-- What the task asks --
Using the listing below, set down exactly the lines from the one that contains "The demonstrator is" through the one that contains "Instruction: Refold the", with no pictures.

*-*-*

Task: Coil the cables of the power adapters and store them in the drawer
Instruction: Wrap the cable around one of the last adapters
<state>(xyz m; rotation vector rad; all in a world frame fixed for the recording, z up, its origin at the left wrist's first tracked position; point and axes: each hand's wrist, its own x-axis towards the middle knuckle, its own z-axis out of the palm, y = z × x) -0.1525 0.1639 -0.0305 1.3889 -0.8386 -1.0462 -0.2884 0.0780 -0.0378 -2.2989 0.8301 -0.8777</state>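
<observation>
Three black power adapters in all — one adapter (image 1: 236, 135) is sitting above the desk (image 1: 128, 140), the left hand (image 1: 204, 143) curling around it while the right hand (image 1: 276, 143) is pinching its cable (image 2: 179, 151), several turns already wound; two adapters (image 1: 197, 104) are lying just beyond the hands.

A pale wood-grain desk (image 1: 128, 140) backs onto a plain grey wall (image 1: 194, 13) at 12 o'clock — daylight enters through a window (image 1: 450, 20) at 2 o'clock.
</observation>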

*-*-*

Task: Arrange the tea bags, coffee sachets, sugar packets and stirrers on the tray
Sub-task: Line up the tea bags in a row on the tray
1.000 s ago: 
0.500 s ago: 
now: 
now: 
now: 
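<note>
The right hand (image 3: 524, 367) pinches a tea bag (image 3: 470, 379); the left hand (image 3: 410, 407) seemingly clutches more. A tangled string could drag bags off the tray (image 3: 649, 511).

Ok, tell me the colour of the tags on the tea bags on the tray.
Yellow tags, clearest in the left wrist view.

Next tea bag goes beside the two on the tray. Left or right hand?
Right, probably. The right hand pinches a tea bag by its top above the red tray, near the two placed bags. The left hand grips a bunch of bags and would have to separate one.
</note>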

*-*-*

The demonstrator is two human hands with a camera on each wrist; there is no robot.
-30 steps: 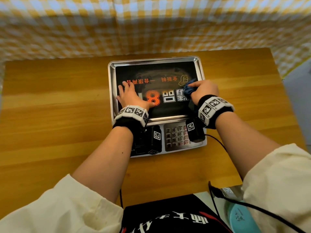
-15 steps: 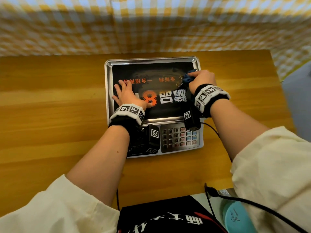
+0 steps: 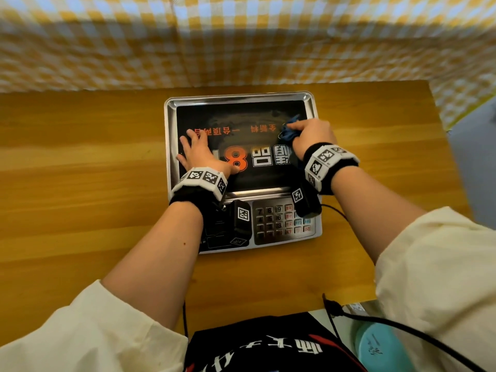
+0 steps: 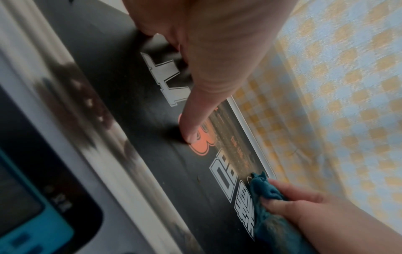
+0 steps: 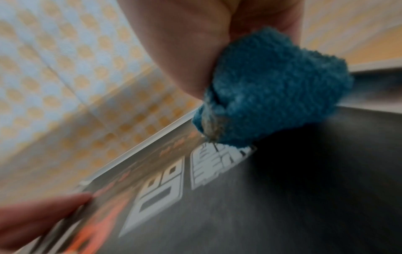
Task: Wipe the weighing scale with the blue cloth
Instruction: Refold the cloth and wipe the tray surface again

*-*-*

-- The answer --
The demonstrator is two human hands with a camera on each wrist; there is no robot.
-30 steps: 
-15 steps: 
+0 steps: 
+0 steps: 
+0 steps: 
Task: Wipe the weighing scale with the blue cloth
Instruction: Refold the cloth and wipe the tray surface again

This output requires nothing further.